2 Kasım 2012 Cuma

Geçmiş geleceğin provası değildir

İnsanlar her zaman geçmişi değerlendirerek muhakemesini yaparlar ve rasyonel sonuçlar bulduklarını düşünürler. Lehman Brothers’ın çökeceğini, borçlarının büyüklüğüne bakarak çöktükten sonra mantıklı bir sonuç olarak değerlendirmek ve dersler çıkarmak bir gelecek öngörüsü olarak algılanır. Ama değildir. Muhakeme bizi gelecek öngörüsü yapma hatasına yöneltir. Güveni arttırır ve geleceği gördüğümüzü düşündürtür.

Altının son yüzyıldaki fiyat hareketlerini büyük bir dikkatle ve tüm bilimsel yöntemleri kullanarak inceleseniz bile yarınki fiyatını tahmin edemezsiniz. Bu durum geleceği tahmin etme yeteneğinin geçmişi muhakeme etme yeteneğinden daha az gelişmiş olduğu şeklinde değerlendirilmemelidir. Geçmiş ve gelecek arasındaki koralatif ilişkinin düşük olduğu şeklinde yorumlanmalıdır.

Peki, iki kişiden biri yarın altının düşeceğini diğeri ise yükseleceğini söylerse biri geleceği öngörmüş olmaz mı? Bu durum kavramsal bir haklılık içerse de bilmemiz gereken şey öngörülerden doğru olanın, gerçekleştikten sonra muhakeme edilerek doğruluğunun kanıtlanacağıdır. Önceden geçerliliğini kanıtlamak henüz mümkün değildir.

Geçmiş dönemlerdeki fiyat hareketlerine olması gerekenden daha fazla önem vererek gelecek öngörüleri çıkarmak her zaman doğru sonuçlar vermez. Tarihi verilerin sürekliliği, sermaye piyasaları gibi yerlerde kişileri sürekli alım veya satım gibi eylemlere yöneltir. Yapılan bir deneyde iki farklı gruba, işletmeleri için iki farklı hisse senedi portföyü verilir. Gruplardan birine haftalık fiyat bilgileri verilirken diğerine yıllık fiyat bilgileri verilir. Haftalık bilgi verilen grubun bu bilgiyi kullanarak portföyünde güncel ayarlamaları yaptığı görülür. Fakat yıllık olarak bilgi verilen grup bu değişiklikleri güncel olarak yapamaz. Deney tamamlandığında çıkan sonuçlar şaşırtıcıdır. Haftalık bilgiyi kullanarak portföyünü güncelleyenler, yıllık olarak güncelleyenlerden %50 daha az kazanmışlardır. Günümüz finansal piyasalarının aşırı bilgi ile dolu halinin ihtiyatla yaklaşılması gereken bir durum ortaya çıkardığı sanıyoruz artık herkesin bildiği bir gerçektir.

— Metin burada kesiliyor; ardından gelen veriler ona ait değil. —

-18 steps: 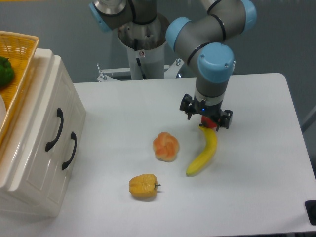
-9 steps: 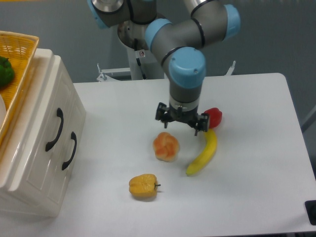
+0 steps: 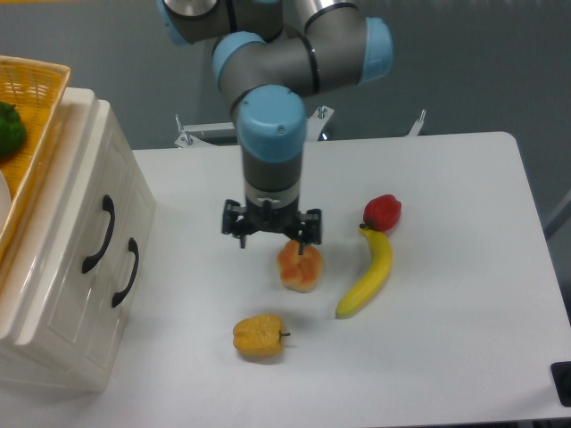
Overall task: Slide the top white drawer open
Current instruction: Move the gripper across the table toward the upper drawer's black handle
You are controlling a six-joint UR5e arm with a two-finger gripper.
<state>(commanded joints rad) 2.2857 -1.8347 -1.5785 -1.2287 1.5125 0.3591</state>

İngiliz biyolog Robert Brown, 1800’lü yılların başında, sıvılardaki toz parçacıklarının hareketlerini ilk kez gözlemlediğinde çok şaşırır. Parçacıkların neden gelişigüzel hareket ettiklerine bir anlam veremez. Onların canlı olduğunu sanır. Parçacıkların düzensiz hareketinin nedenini yıllar sonra Einstein keşfeder: Hava denilen gözle görülemeyen moleküller su baloncuklarını hareket ettirmektedir.

O günden bu yana sıvıların ve gazların bu düzensiz hareketlerine Brown hareketi denir. Belirli bir yönü ve modeli olmayan bu tür davranışlar bugün ekonomik hayatın neredeyse tamamı için geçerlidir. Fiyatlara yön veren hareketler, hayatta tekrarı yeniden yaşanmayan öngörülemez olaylardan kaynaklanır. Tıpkı hisse senedi veya altının fiyatını etkileyen her tür finansal, sosyal ve politik gelişme gibi.